*** Supplied data ***

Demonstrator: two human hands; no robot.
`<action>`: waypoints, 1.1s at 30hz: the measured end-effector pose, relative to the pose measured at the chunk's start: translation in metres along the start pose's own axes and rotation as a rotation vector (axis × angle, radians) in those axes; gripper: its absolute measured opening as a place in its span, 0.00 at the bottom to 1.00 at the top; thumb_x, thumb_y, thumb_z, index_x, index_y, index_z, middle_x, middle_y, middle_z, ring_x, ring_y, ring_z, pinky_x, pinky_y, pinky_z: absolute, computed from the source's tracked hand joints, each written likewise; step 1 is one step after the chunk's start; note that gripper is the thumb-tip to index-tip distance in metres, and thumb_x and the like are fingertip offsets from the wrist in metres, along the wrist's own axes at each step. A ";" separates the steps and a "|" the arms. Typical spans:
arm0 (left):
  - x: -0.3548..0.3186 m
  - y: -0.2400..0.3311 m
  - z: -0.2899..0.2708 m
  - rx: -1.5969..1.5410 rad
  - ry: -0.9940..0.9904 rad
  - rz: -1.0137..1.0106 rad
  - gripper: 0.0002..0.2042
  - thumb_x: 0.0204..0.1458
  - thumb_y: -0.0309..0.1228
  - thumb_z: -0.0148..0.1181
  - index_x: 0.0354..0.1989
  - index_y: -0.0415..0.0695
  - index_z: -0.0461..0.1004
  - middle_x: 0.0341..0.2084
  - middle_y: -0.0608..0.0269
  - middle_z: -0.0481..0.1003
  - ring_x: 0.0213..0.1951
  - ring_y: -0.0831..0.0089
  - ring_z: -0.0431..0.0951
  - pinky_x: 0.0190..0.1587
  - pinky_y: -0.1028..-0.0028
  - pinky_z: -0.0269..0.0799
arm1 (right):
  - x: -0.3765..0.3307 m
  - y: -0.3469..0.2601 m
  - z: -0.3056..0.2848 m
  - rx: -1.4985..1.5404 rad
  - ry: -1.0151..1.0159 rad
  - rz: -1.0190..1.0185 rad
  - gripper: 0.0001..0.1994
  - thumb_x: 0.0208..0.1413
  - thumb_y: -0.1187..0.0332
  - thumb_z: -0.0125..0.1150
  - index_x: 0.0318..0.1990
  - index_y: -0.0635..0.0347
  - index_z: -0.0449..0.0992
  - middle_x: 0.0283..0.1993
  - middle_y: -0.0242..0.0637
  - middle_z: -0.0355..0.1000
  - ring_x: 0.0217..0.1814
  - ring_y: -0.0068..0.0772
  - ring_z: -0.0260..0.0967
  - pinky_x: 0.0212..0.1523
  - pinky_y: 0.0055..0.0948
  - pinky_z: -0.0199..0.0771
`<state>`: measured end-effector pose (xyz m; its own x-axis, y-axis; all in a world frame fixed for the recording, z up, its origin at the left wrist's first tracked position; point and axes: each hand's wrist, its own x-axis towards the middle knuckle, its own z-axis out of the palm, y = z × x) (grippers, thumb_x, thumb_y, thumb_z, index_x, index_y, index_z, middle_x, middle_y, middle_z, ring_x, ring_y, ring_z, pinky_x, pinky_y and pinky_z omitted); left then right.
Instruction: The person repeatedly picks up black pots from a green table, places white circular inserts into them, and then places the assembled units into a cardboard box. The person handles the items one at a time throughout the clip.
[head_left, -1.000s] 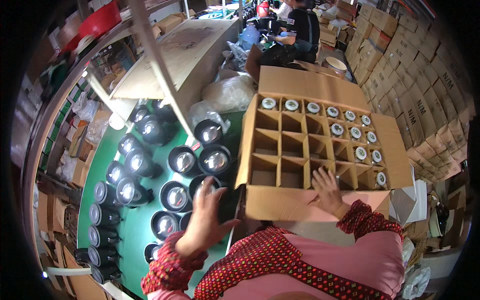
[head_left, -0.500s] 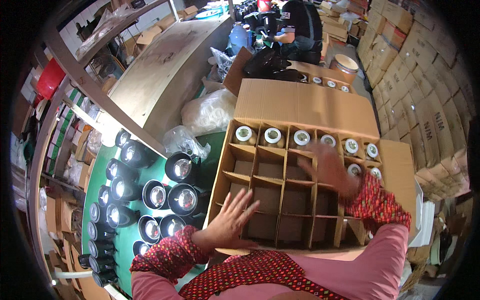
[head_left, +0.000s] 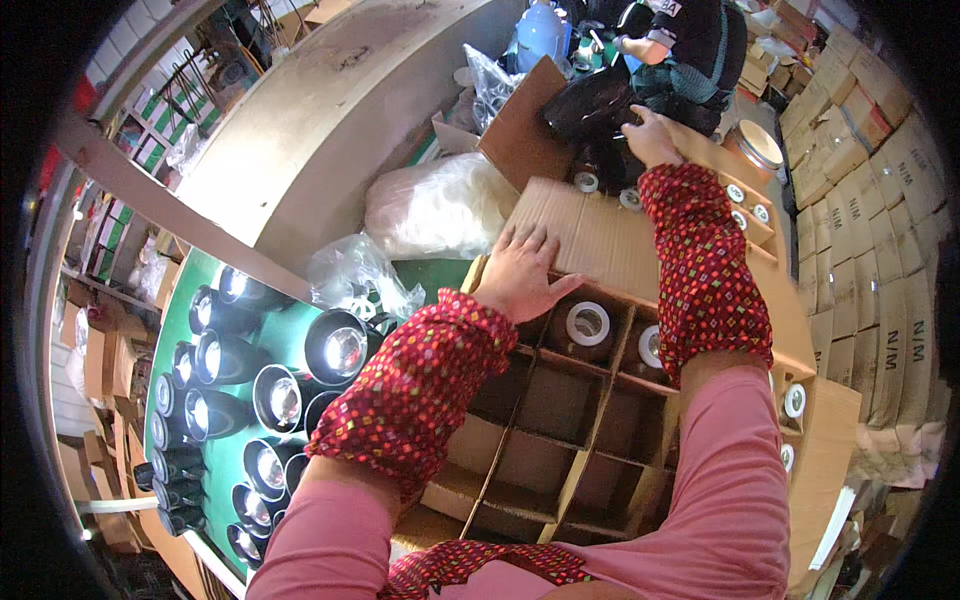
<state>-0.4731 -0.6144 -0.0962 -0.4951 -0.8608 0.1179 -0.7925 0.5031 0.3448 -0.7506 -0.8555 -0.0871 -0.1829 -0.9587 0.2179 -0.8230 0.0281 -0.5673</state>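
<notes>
A divided cardboard carton (head_left: 588, 372) lies in front of me, its far flap (head_left: 590, 228) raised. Brown round items with white ring tops (head_left: 588, 324) sit in some far and right-hand compartments; nearer compartments in view hold nothing. My left hand (head_left: 524, 272) rests spread over the carton's far left edge, at the flap's base. Stretched beyond the flap, my right hand (head_left: 652, 140) is at a second carton, beside a black plastic bag (head_left: 585, 105). Its fingers are apart, and I see nothing in them. My right sleeve hides part of the near carton.
Black cup-shaped pieces with shiny insides (head_left: 232, 358) stand on the green table (head_left: 205, 268) at left. Clear plastic bags (head_left: 440, 205) lie behind them. A metal post (head_left: 190, 225) crosses at left. Stacked cartons (head_left: 870, 240) line the right. A person (head_left: 700, 55) works at the back.
My right hand has moved from the near carton's compartments to the far carton. My left hand has shifted from its near side to its far left edge. The view has moved forward.
</notes>
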 end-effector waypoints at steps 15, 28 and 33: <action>-0.001 0.004 0.010 -0.061 0.065 0.042 0.35 0.58 0.63 0.60 0.45 0.34 0.78 0.43 0.44 0.80 0.49 0.48 0.81 0.55 0.55 0.74 | 0.146 0.133 0.070 -0.037 -0.117 -0.033 0.23 0.73 0.64 0.42 0.70 0.47 0.74 0.72 0.35 0.71 0.68 0.31 0.70 0.70 0.30 0.66; 0.048 0.000 -0.012 -0.049 -0.126 -0.096 0.37 0.63 0.65 0.48 0.21 0.43 0.83 0.21 0.46 0.80 0.29 0.46 0.82 0.37 0.50 0.77 | 0.099 0.100 0.075 0.401 0.320 0.091 0.35 0.50 0.61 0.76 0.61 0.70 0.67 0.48 0.51 0.78 0.43 0.48 0.81 0.45 0.41 0.81; 0.045 -0.023 0.012 -0.232 0.248 -0.434 0.22 0.68 0.49 0.52 0.53 0.41 0.75 0.27 0.40 0.81 0.34 0.37 0.83 0.44 0.43 0.76 | 0.051 0.027 0.075 0.786 0.186 -0.024 0.25 0.61 0.80 0.55 0.67 0.67 0.68 0.44 0.51 0.78 0.33 0.40 0.83 0.26 0.33 0.83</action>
<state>-0.4815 -0.6640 -0.1100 -0.0198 -0.9919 0.1255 -0.7923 0.0922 0.6032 -0.7423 -0.9247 -0.1509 -0.3134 -0.8917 0.3265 -0.2221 -0.2655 -0.9382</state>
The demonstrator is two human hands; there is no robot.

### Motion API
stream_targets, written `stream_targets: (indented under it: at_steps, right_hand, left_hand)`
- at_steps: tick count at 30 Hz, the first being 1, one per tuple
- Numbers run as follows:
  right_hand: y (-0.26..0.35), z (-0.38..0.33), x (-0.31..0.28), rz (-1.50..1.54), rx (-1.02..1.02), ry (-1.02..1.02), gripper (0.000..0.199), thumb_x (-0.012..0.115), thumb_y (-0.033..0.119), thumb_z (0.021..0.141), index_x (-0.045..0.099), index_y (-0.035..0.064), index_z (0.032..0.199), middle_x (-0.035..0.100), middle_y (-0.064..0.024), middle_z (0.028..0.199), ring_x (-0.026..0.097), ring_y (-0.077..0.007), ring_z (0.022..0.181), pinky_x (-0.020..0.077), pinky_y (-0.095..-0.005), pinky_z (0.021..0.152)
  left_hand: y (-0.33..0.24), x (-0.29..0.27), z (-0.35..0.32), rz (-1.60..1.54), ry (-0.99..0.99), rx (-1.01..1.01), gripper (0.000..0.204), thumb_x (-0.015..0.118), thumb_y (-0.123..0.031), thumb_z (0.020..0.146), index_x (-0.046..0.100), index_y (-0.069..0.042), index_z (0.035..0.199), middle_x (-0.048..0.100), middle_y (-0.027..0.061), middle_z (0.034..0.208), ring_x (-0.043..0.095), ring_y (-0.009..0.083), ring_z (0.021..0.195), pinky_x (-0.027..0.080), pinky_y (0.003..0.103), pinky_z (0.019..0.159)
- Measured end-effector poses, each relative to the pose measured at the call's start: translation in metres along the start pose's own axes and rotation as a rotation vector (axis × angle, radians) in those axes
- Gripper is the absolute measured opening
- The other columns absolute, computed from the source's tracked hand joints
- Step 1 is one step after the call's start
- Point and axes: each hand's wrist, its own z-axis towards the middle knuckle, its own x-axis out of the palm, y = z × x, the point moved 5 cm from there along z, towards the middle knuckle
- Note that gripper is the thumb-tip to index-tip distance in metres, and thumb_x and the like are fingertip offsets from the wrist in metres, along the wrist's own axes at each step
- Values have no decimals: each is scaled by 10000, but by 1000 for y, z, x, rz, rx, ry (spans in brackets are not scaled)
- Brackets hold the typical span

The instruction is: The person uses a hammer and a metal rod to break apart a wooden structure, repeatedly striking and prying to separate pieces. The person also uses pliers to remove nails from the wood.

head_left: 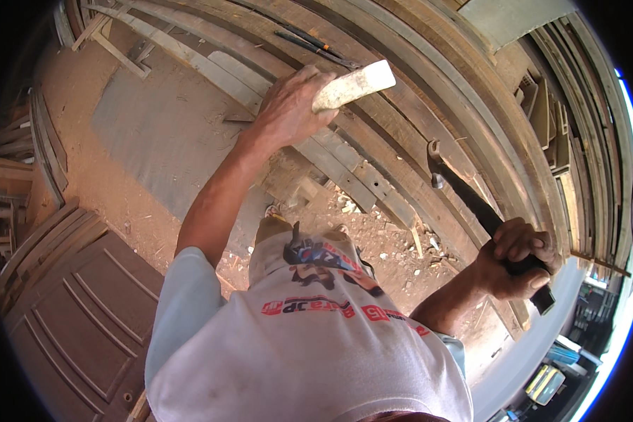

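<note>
Both hands are full, and I see them from above. Left hand (288,109) is up and far out, closed tight around a pale wood block (354,85). One end of the block sticks out to the right past my fingers. It is right over the long planks (373,151) that run across the far side.

Right hand (517,260) is near me on the right, fingers wrapped around the black grip of a hammer (471,200). I see the hammer's head (435,151) pointing up and left, over the planks, and it has a claw at its tip. Hammer and block are well apart.

Below me I see red dirt ground (119,190) with wood bits. A brown door (84,309) lies near on the left.
</note>
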Motion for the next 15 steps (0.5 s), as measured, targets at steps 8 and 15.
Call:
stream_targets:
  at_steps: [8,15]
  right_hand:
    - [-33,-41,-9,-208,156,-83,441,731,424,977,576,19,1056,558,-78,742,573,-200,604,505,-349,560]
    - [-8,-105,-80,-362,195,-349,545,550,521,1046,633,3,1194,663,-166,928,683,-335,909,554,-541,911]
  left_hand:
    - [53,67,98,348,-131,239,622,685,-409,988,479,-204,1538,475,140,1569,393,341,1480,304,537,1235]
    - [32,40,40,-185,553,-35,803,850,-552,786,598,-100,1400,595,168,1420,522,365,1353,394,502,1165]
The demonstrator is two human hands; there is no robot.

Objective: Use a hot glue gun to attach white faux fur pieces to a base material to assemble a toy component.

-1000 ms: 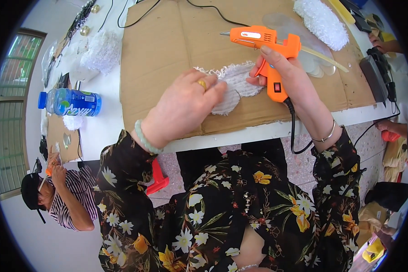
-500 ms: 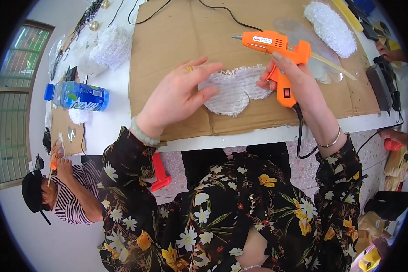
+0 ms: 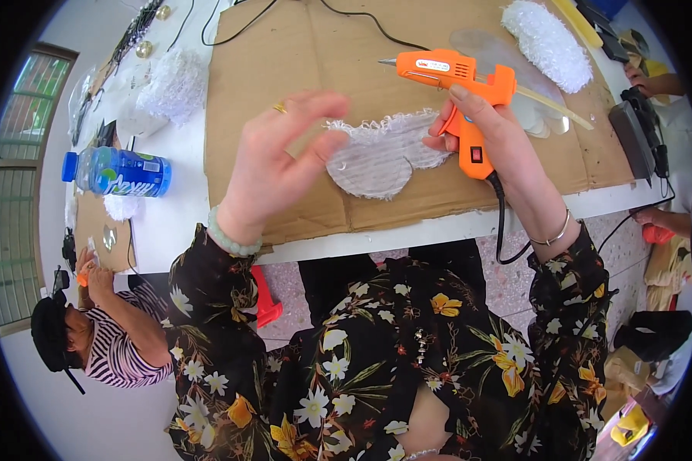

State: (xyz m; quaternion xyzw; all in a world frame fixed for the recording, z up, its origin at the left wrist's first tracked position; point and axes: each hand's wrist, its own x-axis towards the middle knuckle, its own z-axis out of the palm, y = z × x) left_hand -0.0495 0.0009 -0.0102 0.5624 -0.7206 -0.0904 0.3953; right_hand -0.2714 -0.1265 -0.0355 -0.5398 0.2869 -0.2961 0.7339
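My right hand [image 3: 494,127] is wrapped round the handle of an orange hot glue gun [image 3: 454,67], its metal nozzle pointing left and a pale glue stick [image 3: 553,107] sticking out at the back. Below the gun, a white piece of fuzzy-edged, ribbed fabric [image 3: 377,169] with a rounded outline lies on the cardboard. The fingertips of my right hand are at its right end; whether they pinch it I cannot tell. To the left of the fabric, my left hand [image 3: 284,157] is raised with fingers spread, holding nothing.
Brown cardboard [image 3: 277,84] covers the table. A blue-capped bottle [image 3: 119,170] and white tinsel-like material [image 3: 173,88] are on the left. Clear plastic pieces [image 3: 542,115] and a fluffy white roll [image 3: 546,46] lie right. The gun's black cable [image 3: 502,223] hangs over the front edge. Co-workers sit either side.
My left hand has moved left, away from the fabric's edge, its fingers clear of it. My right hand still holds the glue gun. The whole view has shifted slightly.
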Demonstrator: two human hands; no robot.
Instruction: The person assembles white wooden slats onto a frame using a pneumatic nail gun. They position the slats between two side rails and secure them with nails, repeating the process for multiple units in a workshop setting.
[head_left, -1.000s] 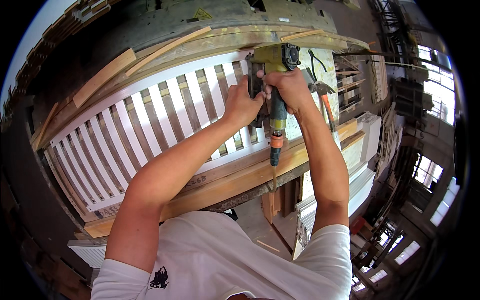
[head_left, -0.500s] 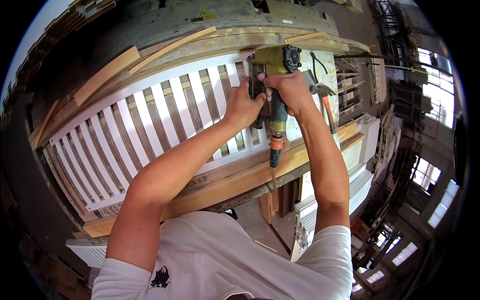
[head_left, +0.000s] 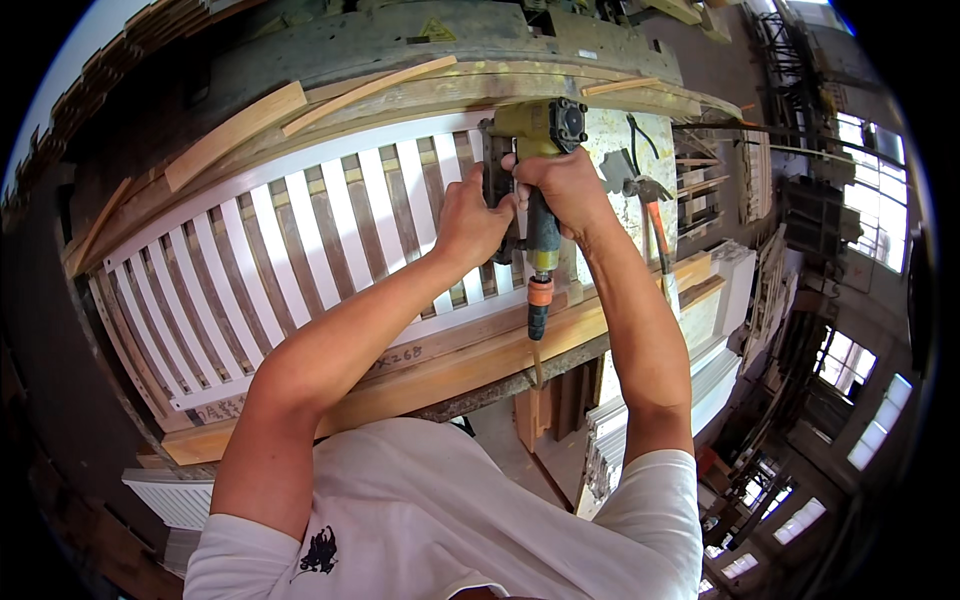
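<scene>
A white slatted panel [head_left: 300, 240] lies flat on a wooden workbench [head_left: 440, 375]. An olive-green pneumatic nail gun [head_left: 540, 135] stands over the panel's right end, its orange air fitting [head_left: 539, 293] pointing toward me. My right hand [head_left: 565, 185] grips the gun's handle. My left hand [head_left: 470, 215] is closed on the gun's left side, over the slats.
Loose wooden strips [head_left: 235, 135] lie along the bench's far edge. A hammer with an orange handle [head_left: 650, 215] rests to the right of the gun. White slatted panels [head_left: 690, 385] are stacked below the bench on the right. Windows line the far right.
Both hands and the nail gun have stayed at nearly the same spot over the panel's right end; only a slight shift of the view.
</scene>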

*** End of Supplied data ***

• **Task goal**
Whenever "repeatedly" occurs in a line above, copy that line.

• **Final answer**
Instruction: The person repeatedly picks up black pots from a green table, places white circular inserts into them, and then places the assembled units into a cardboard box. The person handles the items one at a time throughout the clip.
The instruction is: The person uses a hammer and a metal rod to break apart a wooden structure, repeatedly striking and prying to separate pieces. The person also uses pliers to remove nails from the wood.

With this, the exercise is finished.